Identificati nuovi geni responsabili del cancro

Un team europeo di ricercatori è riuscito a identificare centinaia di geni responsabili dello sviluppo del cancro, esaminando il DNA di oltre 500 linfomi (cancri che si sviluppano nelle
cellule linfatiche) i ricercatori hanno scoperto 10806 mutazioni, i risultati sono stati di recente pubblicati nella rivista Cell.

I risultati mostrano che quasi 350 regioni nel genoma del topo sono coinvolte nella formazione del cancro. I ricercatori dicono che di queste regioni, 50 sono compatibili con geni che svolgono
un ruolo in cancri trovati nell’uomo, mentre le rimanenti 300 regioni sono nuove.

Sotto la guida di ricercatori provenienti dal Netherlands Cancer Institute (NKI) e dal Wellcome Trust Sanger Institute con sede nel Regno Unito, il consorzio ha generato delle mutazioni nei
geni del cancro usando il cosiddetto virus della ‘leucemia murina’. Questo virus dedica tutta la propria attenzione ai globuli bianchi, causando linfomi (tumori maligni).

«Generalmente si pensa che i cancri dell’uomo si formino mediante un graduale accumulo di mutazioni che dissestano i geni all’interno di una cellula; il virus imita questo processo quando
si inserisce nel genoma del topo,» ha detto il dott. David Adams del Wellcome Trust Sanger Institute, il principale autore dello studio. «Il virus agisce quindi come un’etichetta
che ci permette di individuare dove si è integrato e quale gene o quali geni sono stati alterati,» ha spiegato.

«Trovando una media di 20 mutazioni per ciascuno dei 500 tumori, abbiamo trovato non solo molti nuovi geni del cancro, ma abbiamo visto anche quali geni lavorano assieme nella stessa
cellula per trasformarla in un linfoma,» ha detto il coautore, il dott. Jaap Kool del NKI.

Secondo i ricercatori, i geni p53 e p19 erano gli ospiti delle mutazioni trovate nelle linee murine infettate. Il gene p53 possiede molti meccanismi antitumorali, tra cui la capacità di
attivare proteine per riparare il DNA quando questo ha subito un danno.

Una ricerca precedente ha mostrato che una volta mutato, il p53 contribuisce alla trasformazione di cellule sane in cellule tumorali poiché disattiva i geni che normalmente bloccano la
crescita di nuove cellule. Il gene p19 è importante perchè impedisce la scomposizione della proteina del gene p53. Il corpo può quindi reprimere la crescita cellulare e
inibire la formazione di un tumore.

I ricercatori coinvolti in questo ultimo studio hanno identificato una ricca serie di nuovi geni coinvolti nel cancro, che non era stato possibile osservare in modo semplice in altri studi. Un
esempio di questi geni è rappresentato da quelli con il potenziale per sopprimere lo sviluppo del tumore.

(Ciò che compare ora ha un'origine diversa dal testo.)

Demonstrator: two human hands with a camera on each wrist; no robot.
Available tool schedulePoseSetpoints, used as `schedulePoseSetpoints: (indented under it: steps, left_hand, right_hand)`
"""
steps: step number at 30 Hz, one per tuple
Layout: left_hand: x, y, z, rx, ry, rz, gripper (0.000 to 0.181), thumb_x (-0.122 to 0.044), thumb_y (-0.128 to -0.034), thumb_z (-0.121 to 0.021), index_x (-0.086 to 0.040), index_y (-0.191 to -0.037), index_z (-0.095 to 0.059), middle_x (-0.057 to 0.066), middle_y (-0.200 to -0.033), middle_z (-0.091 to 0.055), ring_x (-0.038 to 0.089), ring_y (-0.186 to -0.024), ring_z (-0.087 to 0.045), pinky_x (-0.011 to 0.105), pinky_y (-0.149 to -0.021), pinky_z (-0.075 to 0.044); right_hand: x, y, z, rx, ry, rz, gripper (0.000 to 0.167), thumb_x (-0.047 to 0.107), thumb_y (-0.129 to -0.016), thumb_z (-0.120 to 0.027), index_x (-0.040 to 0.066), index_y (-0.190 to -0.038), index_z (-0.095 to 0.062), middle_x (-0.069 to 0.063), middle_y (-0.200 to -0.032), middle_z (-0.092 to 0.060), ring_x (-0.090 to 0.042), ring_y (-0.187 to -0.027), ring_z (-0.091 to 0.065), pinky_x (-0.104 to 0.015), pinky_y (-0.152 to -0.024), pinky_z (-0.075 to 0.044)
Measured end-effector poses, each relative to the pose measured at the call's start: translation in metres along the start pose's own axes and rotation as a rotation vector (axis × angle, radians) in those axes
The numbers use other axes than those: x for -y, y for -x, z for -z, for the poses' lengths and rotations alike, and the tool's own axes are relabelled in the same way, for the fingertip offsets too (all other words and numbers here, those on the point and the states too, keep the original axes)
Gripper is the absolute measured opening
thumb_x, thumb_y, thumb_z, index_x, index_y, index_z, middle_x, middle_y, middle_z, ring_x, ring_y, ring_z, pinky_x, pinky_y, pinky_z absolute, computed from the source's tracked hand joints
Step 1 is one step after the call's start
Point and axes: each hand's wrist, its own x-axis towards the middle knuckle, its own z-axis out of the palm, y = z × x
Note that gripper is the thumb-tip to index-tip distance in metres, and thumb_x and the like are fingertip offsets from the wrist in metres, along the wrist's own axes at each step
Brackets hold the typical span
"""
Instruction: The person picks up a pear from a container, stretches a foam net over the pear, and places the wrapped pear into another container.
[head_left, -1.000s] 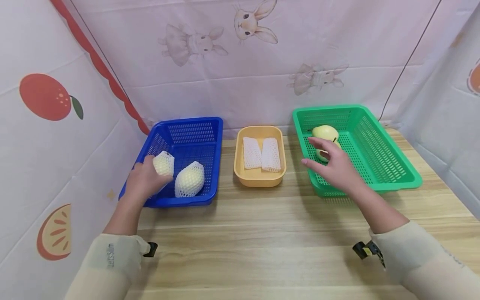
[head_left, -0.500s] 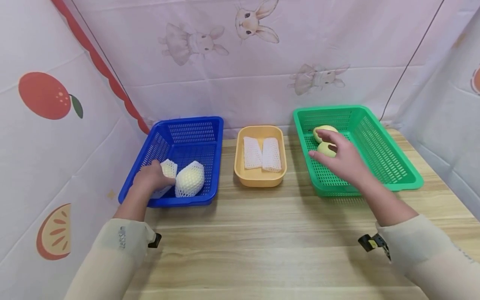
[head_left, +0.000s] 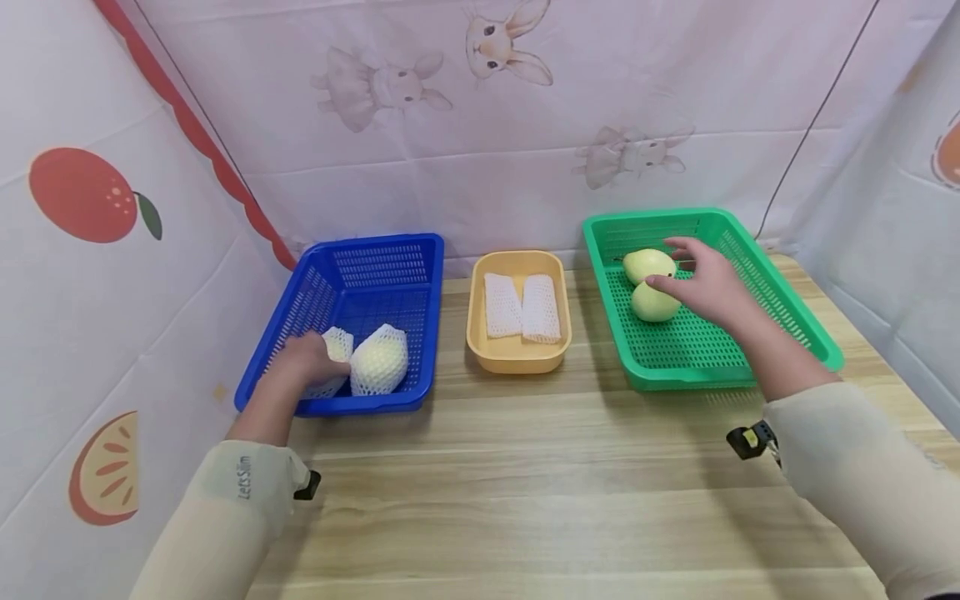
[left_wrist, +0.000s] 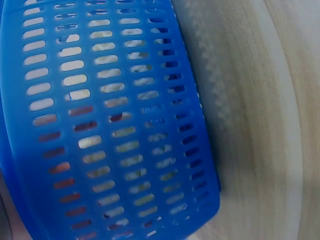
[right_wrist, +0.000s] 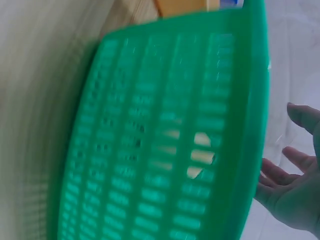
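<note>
In the head view my left hand (head_left: 298, 365) is inside the blue basket (head_left: 386, 292), its fingers round a pear in a white foam net (head_left: 339, 343). That pear sits low, beside a second netted pear (head_left: 380, 362). My right hand (head_left: 712, 282) hovers over the green basket (head_left: 697, 354), fingers apart and holding nothing. Just left of it lie two bare yellow-green pears, one behind (head_left: 648, 265) and one in front (head_left: 654, 302). The right wrist view shows the same hand (right_wrist: 295, 187) beyond the green rim. Basket slots mostly hide the left hand in the left wrist view.
Between the baskets stands a small yellow tray (head_left: 521, 365). Two flat foam nets, one left (head_left: 503, 306) and one right (head_left: 541, 308), lie in it. Wooden tabletop (head_left: 510, 483) stretches in front. A printed cloth (head_left: 495, 192) hangs right behind the baskets.
My left hand has lowered the netted pear to the basket floor, slightly right, beside the other one. My right hand has moved right over the green basket, uncovering the two bare pears.
</note>
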Motion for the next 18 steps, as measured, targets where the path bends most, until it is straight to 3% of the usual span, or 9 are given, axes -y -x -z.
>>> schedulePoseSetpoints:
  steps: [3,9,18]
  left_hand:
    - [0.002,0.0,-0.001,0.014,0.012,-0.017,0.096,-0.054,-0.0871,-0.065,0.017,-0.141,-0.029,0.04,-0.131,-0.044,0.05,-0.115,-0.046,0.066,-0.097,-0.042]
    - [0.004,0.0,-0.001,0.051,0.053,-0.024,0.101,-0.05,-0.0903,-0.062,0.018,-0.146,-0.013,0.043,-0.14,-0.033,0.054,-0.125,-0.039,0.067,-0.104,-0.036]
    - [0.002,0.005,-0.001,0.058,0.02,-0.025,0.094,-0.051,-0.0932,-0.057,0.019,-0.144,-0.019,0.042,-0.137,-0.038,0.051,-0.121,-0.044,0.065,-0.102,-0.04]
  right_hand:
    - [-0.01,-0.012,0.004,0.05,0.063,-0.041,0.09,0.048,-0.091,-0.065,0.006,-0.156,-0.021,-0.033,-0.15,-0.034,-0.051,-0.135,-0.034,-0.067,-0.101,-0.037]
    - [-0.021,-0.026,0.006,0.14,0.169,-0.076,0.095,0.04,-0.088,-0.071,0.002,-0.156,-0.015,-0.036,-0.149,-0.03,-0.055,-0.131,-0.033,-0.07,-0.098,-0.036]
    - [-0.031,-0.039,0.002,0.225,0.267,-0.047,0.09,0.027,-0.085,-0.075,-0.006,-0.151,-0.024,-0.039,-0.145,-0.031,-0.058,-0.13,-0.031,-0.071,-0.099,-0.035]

Le cellule tumorali umane spesso contengono molte mutazioni che non sono coinvolte nello sviluppo del cancro, ovvero non guidano lo sviluppo del cancro, ma sono prodotte dagli aumentati ritmi
di mutazione delle cellule tumorali e sono dei ‘passeggeri’. Secondo i ricercatori, la sfida per gli studi genetici sul cancro dell’uomo è rappresentata dal riuscire a distinguere le
mutazioni ‘pilota’ da quelle ‘passeggero’.

‘Il vantaggio del nostro sistema nel topo è che, a differenza dei tumori umani che solitamente contengono molti tipi di alterazioni genetiche, le mutazioni causali che iniziano questi
tumori nei topi possono essere facilmente identificate e studiate,’ ha spiegato il dott. Adams. ‘Questi studi sono complementari e arricchiscono l’analisi dei tumori umani.’

Il sequenziamento su larga scala e le risorse informatiche del Sanger Institute sono state usate nello studio, fornendo di fatto ai ricercatori i mezzi per identificare nuovi geni
potenzialmente tumorali nel topo. Hanno quindi confrontato i loro dati con dataset relativi ai tumori umani di tutto il genoma, prodotti dal progetto Cancer Genome del Sanger Institute. Grazie
a questo lavoro i ricercatori sono stati in grado di fare luce su come i geni identificati possono dimostrarsi rilevanti nella formazione del cancro nell’uomo.